Zakład stolarski Papcke obsługuje klientów głównie z fryzyjskiego miasta Wilhelmshaven i okolic w promieniu 100 km. Grupa klientów jest bardzo złożona — należą do niej klasyczne gospodarstwa domowe, organizacje z sektora publicznego, przedsiębiorstwa prywatne i gastronomia.

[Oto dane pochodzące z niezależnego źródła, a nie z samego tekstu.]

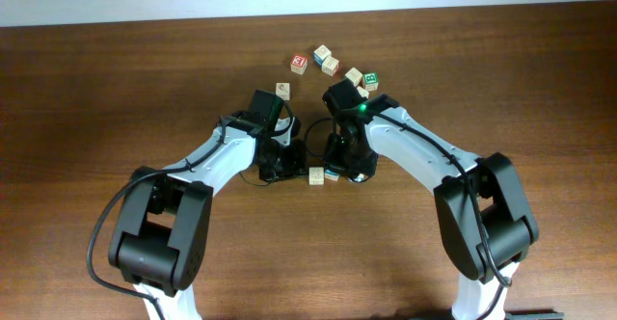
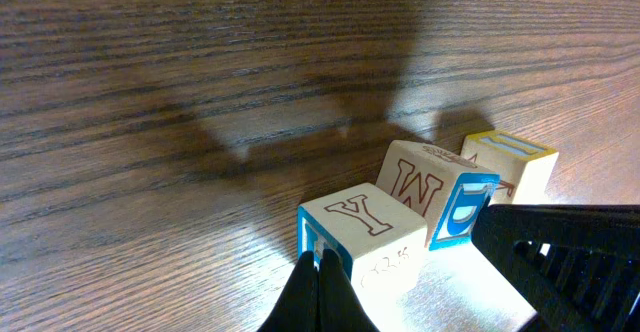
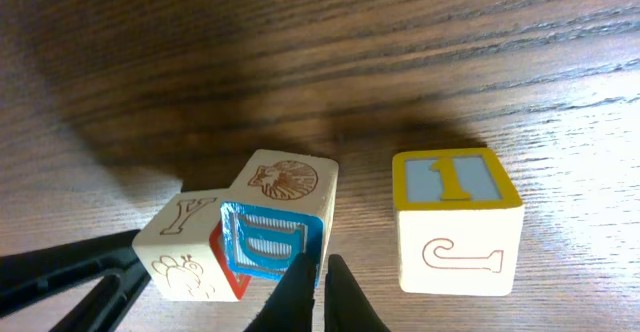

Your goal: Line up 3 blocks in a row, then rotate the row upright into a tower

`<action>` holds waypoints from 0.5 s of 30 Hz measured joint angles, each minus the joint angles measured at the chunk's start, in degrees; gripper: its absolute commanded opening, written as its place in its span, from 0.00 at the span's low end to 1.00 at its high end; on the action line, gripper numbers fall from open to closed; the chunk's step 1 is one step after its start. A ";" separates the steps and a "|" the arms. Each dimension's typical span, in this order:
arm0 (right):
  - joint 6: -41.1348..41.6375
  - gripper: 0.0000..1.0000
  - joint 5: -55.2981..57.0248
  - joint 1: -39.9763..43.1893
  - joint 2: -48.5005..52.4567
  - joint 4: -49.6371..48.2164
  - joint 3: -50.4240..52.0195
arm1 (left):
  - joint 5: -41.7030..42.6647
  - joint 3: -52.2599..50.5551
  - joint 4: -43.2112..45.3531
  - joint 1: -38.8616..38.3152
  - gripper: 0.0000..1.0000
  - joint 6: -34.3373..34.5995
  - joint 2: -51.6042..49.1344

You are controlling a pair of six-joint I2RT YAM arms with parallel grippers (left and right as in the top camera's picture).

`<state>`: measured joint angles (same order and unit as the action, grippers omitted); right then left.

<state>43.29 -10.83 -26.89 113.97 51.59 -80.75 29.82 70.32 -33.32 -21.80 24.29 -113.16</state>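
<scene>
- Wooden alphabet cubes, three of them, sit in a short row on the dark brown tabletop (image 2: pixel 150 92), between the two arms.
- The Y cube (image 2: pixel 365 237) has a pale tan top and touches the middle cube (image 2: pixel 430 187), which shows a blue-printed side face.
- The yellow-rimmed cube (image 3: pixel 455 217) stands just beside the middle cube with a narrow gap between them; its top is pale blue and its side bears a J.
- The left claw (image 2: pixel 320 292) has its tips pressed together and empty, at the Y cube's near lower edge.
- The right claw (image 3: pixel 315 297) is drawn almost closed, holding nothing, right by the middle cube's blue face.
- Farther back on the tabletop lie loose cubes, among them a red-faced cube (image 1: pixel 298 64) and a green-faced cube (image 1: pixel 370 81).
</scene>
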 measured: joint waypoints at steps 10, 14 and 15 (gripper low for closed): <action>-6.23 0.13 0.24 0.55 0.17 -0.79 -1.36 | -0.48 0.00 0.20 0.00 0.00 0.02 0.00; -11.28 0.11 0.48 2.21 0.20 -4.24 -2.10 | -1.18 0.00 0.98 0.00 0.00 0.02 0.00; -12.07 0.09 0.44 2.36 0.20 -4.96 -2.10 | -1.36 0.00 1.29 0.00 0.00 0.02 0.00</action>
<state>31.22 -10.39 -24.53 114.17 46.63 -82.85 28.47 70.32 -32.03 -21.80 24.32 -113.16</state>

Tym, co z pewnością odróżnia tutejszą koniunkturę od rynku w głębi lądu, to duża liczba zamówień od Bundeswehry bazującej w Wilhelmshaven. „Garnizon marynarki w Wilhelmshaven jest największą placówką federalnych sił zbrojnych w Niemczech i zwłaszcza ostatnio otrzymujemy stąd coraz więcej zleceń” — mówi syn właściciela Phil Papcke.

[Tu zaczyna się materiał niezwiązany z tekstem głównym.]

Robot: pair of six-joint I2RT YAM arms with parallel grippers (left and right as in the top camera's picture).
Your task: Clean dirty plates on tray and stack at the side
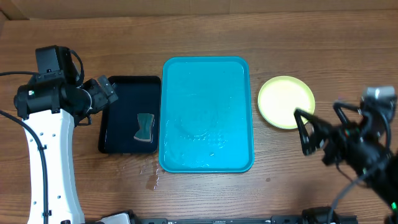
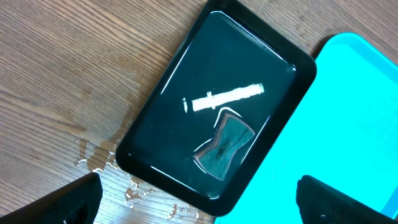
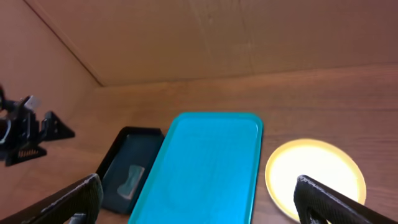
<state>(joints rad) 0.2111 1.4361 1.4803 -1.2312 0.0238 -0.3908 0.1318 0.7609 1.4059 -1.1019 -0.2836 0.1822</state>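
The tray (image 1: pixel 205 93) is a large turquoise rectangle with rounded corners and a raised rim. It lies flat at the centre, long sides running near to far, and its floor is glossy with a film of water. One round plate (image 1: pixel 286 102), yellow-green at the rim and pale in the middle, lies flat right of the tray's far half, close but apart from it.
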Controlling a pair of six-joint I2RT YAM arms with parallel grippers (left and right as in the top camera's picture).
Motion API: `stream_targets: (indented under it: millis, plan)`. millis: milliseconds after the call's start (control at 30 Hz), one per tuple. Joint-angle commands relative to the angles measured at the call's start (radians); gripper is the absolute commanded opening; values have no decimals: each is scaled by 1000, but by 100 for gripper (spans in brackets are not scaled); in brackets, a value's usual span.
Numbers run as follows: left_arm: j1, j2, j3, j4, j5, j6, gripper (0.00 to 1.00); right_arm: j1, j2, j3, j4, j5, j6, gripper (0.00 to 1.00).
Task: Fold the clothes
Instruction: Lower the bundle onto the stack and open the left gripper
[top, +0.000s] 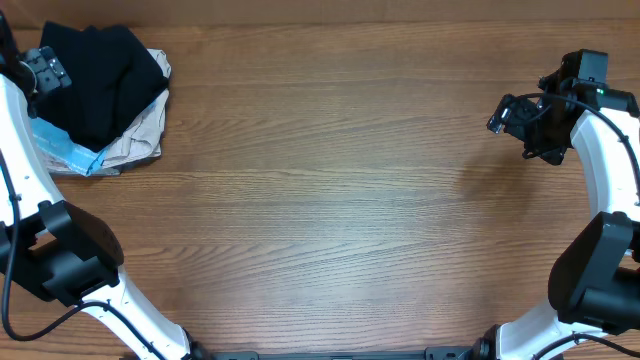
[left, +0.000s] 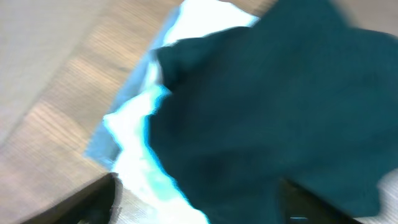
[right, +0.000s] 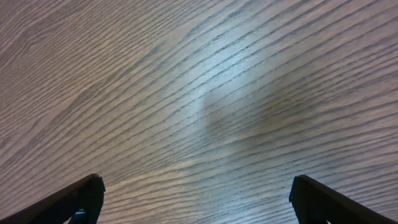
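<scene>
The black shirt (top: 100, 75) lies bunched and folded at the table's far left corner, on top of other garments. My left gripper (top: 47, 68) hovers at the shirt's left edge. The left wrist view is blurred; there the dark fabric (left: 267, 106) fills the frame, and my left gripper (left: 202, 200) has its fingers (left: 99, 200) spread wide with the cloth lying beneath them, not pinched. My right gripper (top: 512, 118) hangs at the far right over bare wood. In the right wrist view my right gripper (right: 196, 194) stands open and empty.
Under the shirt sit a beige garment (top: 142, 138) and a light-blue one (top: 65, 152), which shows washed out in the left wrist view (left: 134, 134). The wooden table (top: 330, 200) stretches between the two arms. Both arm bases stand at the near edge.
</scene>
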Motion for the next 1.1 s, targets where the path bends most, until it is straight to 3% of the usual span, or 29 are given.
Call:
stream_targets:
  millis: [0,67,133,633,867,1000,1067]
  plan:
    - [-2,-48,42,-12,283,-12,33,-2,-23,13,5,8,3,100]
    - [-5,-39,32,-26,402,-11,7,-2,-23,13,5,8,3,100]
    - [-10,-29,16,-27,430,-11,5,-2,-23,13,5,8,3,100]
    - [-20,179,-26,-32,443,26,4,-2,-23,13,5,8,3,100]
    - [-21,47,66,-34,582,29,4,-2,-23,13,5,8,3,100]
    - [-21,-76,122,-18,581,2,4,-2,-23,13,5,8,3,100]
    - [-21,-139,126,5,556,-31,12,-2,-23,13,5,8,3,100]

Od 1985 roku na stałe we fryzyjskim Wilhelmshaven
Stolarnia Papcke od prawie 40 lat działa w południowej części Wilhelmshaven. Obszar ten charakteryzuje się dużą różnorodnością. Mieszają się tu obiekty mieszkalne z gospodarczymi, które w urokliwy sposób komponują się z historyczną zabudową przemysłową. Właśnie w takim otoczeniu od połowy lat 80. XX wieku działa zakład stolarski Papcke. Wówczas Klaus Papcke zatrudniał dwóch pracowników. Jednak dzięki doskonałej jakości usług szybko wzrosła liczba zleceń i co za tym idzie — zapotrzebowanie na maszyny i ręce do pracy. Pierwszym zamówieniem przyjętym przez Klausa Papckego było wyposażenie restauracji. Oprócz mebli ówczesny klient zlecił również wykończenie wnętrza oraz wykonanie bufetu. Klausowi Papckemu i jego ówczesnemu zespołowi udało się to życzenie spełnić, a także zaoferować kompletne rozwiązanie bazujące na prefabrykatach. W ten sposób na przestrzeni lat przedsiębiorstwo przekształciło się w dostawcę kompletnych usług obejmujących planowanie, produkcję i montaż.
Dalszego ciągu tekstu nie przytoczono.